L'article 13, portant sur les missions des branches professionnelles, a acquis au fil de l'examen parlementaire une forte notoriété car il est apparu comme le contrepoids aux dispositions de l'article 2. L'Assemblée nationale a conservé l'essentiel de nos apports, qui renforçaient le rôle des commissions paritaires de branche, et je m'en réjouis. Mais cet article a été complètement modifié en nouvelle lecture par plusieurs amendements, qui sont en réalité d'une portée limitée par rapport aux dispositions actuelles du code du travail.

Tout d'abord, les accords d'entreprise ne pourront pas déroger aux accords de branche en matière de prévention de la pénibilité et d'égalité professionnelle entre les femmes et les hommes. Ces deux domaines viennent s'ajouter aux quatre thèmes figurant déjà dans le code du travail depuis la loi du 4 mai 2004 - classifications, salaires minima, financement de la formation professionnelle et prévoyance. Ensuite, l'articulation entre accords de branche et accords d'entreprise est clarifiée : il est dit explicitement que les partenaires sociaux pourront décider sur quels sujets les accords d'entreprise ne pourront pas être moins favorables aux salariés que les accords de branche. En outre, les partenaires sociaux devront engager dans un délai de deux ans à compter de la promulgation de la loi une négociation portant sur l'ordre public conventionnel. Faute de négociation, le ministre du travail pourra même engager une procédure de fusion de la branche concernée avec une autre branche. Par ailleurs, les organisations patronales affiliées ou adhérentes à des organisations représentatives au niveau d'une branche auront la capacité de négocier des accords dans leur périmètre puis de demander leur extension. Enfin, les conventions et les accords d'entreprise portant sur la durée du travail devront être systématiquement transmis pour information aux commissions paritaires de branche.
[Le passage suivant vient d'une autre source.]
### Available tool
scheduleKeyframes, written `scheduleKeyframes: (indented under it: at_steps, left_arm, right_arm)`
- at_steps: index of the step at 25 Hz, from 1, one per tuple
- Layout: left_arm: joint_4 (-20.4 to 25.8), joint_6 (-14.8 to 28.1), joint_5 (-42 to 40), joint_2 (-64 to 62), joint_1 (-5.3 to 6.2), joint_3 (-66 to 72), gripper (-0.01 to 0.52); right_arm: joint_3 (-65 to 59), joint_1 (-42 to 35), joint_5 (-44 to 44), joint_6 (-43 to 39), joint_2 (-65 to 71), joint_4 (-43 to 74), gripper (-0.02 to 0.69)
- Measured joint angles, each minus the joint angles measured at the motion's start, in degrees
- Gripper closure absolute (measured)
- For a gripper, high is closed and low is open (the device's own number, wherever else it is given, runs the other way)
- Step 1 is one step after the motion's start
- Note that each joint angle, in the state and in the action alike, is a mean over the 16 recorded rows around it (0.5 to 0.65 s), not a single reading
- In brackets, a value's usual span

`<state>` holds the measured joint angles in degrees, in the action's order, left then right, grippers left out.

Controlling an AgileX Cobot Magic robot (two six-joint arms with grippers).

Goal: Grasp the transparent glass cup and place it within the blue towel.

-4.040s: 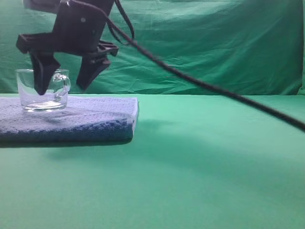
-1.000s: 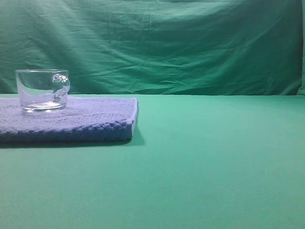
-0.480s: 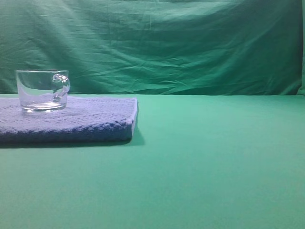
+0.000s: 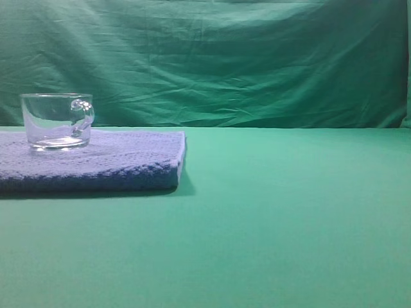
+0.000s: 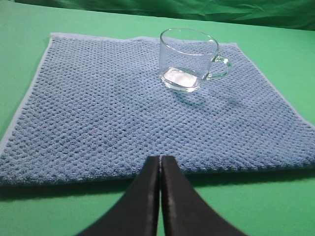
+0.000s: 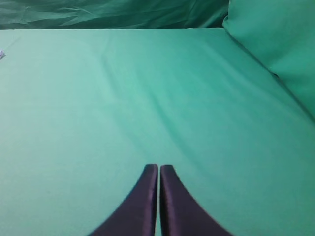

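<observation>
Towel first: the blue towel lies flat on the green table, and the transparent glass cup stands upright on it toward its far right part, so the placing looks done. Best now is to keep clear of the cup. The left gripper, tips together and empty, sits off the towel's near edge, well apart from the cup; the right gripper, also pressed together, probably faces bare cloth.

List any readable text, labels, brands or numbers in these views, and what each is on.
None: no words, numbers, logos or signs show in any view.
transparent glass cup: plain clear glass, no print.
blue towel: plain nubbly cloth, no tag visible.
green cloth and backdrop: bare.
left gripper and right gripper: plain black fingers, no markings.
</observation>
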<state>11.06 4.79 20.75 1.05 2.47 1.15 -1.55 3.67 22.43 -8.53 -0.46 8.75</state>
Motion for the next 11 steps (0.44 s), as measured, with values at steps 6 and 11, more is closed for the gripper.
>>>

L'Assemblée nationale a rétabli à l'article 15 l'indemnisation obligatoire d'une organisation syndicale lorsqu'une collectivité souhaite lui retirer la mise à disposition d'un local dont elle a bénéficié pendant plus de cinq ans. Elle a également rétabli l'augmentation généralisée de 20 % du nombre d'heures de délégation des délégués syndicaux, alors que le Sénat souhaitait une augmentation ciblée sur les délégués appelés à négocier, dans des conditions définies par accord d'entreprise.

L'Assemblée nationale a repoussé le choix du Sénat d'introduire à l'article 17 une forme de concurrence dans la désignation des experts mandatés par le comité d'hygiène, de sécurité et des conditions de travail (CHSCT) et de faire participer le comité d'entreprise (CE) au financement de ces expertises. De même, elle a supprimé les dispositions qui permettaient, sous réserve d'accord unanime, d'affecter l'excédent du budget de fonctionnement du CE au financement d'activités sociales et culturelles. En revanche, les dispositions de l'article 18 ter, issues d'un amendement de Pascale Gruny et visant à clarifier les modalités de répartition de la subvention utilisée pour financer les activités sociales et culturelles dans les entreprises comportant plusieurs établissements ont été conservées.

À l'article 19, les règles relatives à la mesure de l'audience patronale pour désigner les conseillers prud'hommes ont été à nouveau modifiées à l'initiative du Gouvernement. Cette mesure, qui ne sera finalement pas réalisée à titre transitoire au niveau national en 2017, reposera pour moitié sur le nombre d'entreprises employant au moins un salarié et adhérentes à une organisation patronale, pour moitié sur le nombre de salariés qui y sont employés, et non plus sur le ratio 30 % / 70 %. Espérons que les règles de la représentativité patronale, après ce nouvel aménagement, soient enfin stabilisées.

Les députés ont par ailleurs supprimé plusieurs articles additionnels introduits à notre initiative. Je pense à l'article 10 A, qui autorisait les employeurs, dans les entreprises employant moins de 50 salariés dépourvues de délégué syndical, à conclure des accords directement avec les représentants élus du personnel ou, en leur absence, avec les salariés. Ou encore à l'article 20 bis, qui abaissait le taux du forfait social applicable à la participation et à l'intéressement.